For an 8GB phone, grab a 3B model instead:

curl -L "https://huggingface.co/bartowski/gemma-2-2b-it-GGUF/resolve/main/gemma-2-2b-it-Q4_K_M.gguf" \
  -o ~/gemma-2b-q4.gguf

5. Run it:

./build/bin/llama-cli -m ~/qwen-1.5b-q4.gguf -c 2048 \
  -p "Translate this to French: 'Where is the nearest train station?'"

Or start the server for a web UI:

./build/bin/llama-server -m ~/qwen-1.5b-q4.gguf -c 2048 --host 0.0.0.0

Then open http://localhost:8080 in your phone’s browser.

Tips:

  • Keep models in ~/ (Termux home directory) for best file access speed
  • Start with -c 2048 context. Going higher eats RAM fast.
  • If Termux gets killed by Android’s memory manager, go to Settings > Apps > Termux > Battery > Unrestricted

Use cases that actually make sense

I’m going to be direct about what works and what doesn’t on phone hardware.

Works well:

  • Offline translation (1.5B-3B models handle common language pairs)
  • Quick factual questions when you have no internet
  • Voice transcription via whisper.cpp (the small model runs on anything)
  • Personal journaling with AI prompts
  • Learning and experimenting with local AI

Works, but barely:

  • Summarizing short text (keep input under 500 words)
  • Simple code snippets (3B+ models only)
  • Roleplay and creative writing (slow but functional on 8GB+ phones)

Don’t bother:

  • RAG or document search (not enough RAM for embeddings + model)
  • Coding assistants (too slow, context too limited)
  • Long multi-turn conversations (context fills up fast at 2K)
  • Image generation (not happening on phone hardware)
  • Anything that needs 7B+ quality answers reliably

The honest pitch: a phone LLM is a novelty that occasionally proves useful.
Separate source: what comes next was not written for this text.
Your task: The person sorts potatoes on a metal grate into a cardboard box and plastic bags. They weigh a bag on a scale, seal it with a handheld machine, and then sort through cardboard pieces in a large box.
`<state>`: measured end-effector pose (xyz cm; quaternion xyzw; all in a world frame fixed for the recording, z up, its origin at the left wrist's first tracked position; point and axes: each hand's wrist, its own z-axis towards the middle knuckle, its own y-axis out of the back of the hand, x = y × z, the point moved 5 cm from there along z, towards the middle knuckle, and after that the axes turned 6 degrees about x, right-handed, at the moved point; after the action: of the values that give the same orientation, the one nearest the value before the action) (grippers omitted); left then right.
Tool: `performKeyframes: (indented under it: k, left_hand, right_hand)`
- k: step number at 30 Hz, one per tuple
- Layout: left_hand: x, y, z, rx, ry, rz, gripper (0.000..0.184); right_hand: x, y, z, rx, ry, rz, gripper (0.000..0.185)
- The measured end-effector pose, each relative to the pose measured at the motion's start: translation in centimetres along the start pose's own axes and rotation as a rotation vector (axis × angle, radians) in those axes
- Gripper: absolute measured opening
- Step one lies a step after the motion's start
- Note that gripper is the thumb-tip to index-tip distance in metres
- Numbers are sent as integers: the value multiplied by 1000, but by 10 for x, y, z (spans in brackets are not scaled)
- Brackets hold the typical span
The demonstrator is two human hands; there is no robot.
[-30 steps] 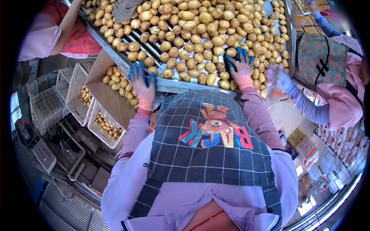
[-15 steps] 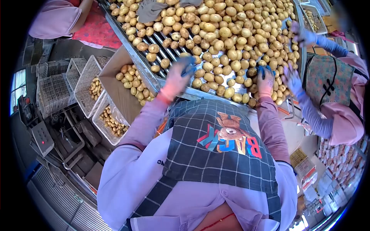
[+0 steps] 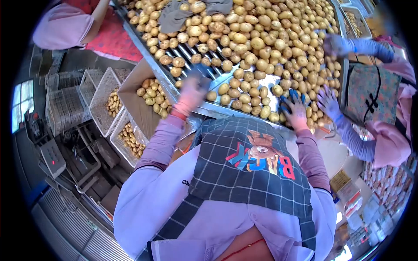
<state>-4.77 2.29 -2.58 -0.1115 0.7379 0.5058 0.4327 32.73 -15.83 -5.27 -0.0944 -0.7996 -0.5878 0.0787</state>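
Observation:
Many potatoes [image 3: 261, 39] cover a metal sorting table [image 3: 150, 56] with rollers at its left part. My left hand [image 3: 194, 89], in a glove with dark blue fingertips, is over the table's near left corner, beside the rollers; its fingers are smeared by motion, so what they hold, if anything, cannot be made out. My right hand [image 3: 296, 111], gloved the same way, rests with spread fingers on the potatoes near the front edge, palm down. A grey cloth [image 3: 174, 16] lies on the potatoes at the far side.
A cardboard box [image 3: 139, 102] of potatoes stands left of the table, with white crates [image 3: 102, 100] beyond it. A co-worker's two gloved hands [image 3: 329, 102] are at the table's right edge. Another person's arm [image 3: 98, 19] is at the upper left. A control box [image 3: 53, 157] stands far left.
My left hand went from the near edge onto the rollers, then back slightly left. My right hand's fingers have spread. The co-worker's upper hand has moved over the potatoes.

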Motion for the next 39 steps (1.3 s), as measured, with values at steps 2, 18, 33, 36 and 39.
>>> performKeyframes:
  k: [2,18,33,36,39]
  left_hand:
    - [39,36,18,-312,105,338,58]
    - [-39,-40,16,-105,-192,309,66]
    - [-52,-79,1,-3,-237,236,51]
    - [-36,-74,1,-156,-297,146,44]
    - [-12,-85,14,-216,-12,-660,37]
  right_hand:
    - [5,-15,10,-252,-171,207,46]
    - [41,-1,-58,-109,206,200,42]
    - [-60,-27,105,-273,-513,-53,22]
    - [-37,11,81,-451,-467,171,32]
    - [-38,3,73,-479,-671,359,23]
It’s not replacing your desktop setup or your ChatGPT subscription. But there’s something satisfying about asking a question and getting an answer from a model running on hardware that was collecting dust. And when you’re on a plane with no WiFi, that 3B model in your pocket feels like a minor superpower.


Bottom line

Raid the junk drawer. If you have an old phone with 6GB+ RAM from 2021 or later, you can have a working local LLM in 10 minutes. PocketPal if you want the easy path, Termux + llama.cpp if you want control.

Set your expectations: 3B models at 5-10 tok/s, useful for quick questions and offline translation, not for replacing your daily AI workflow. That’s the deal, and for $0 and a Saturday afternoon, it’s a good one.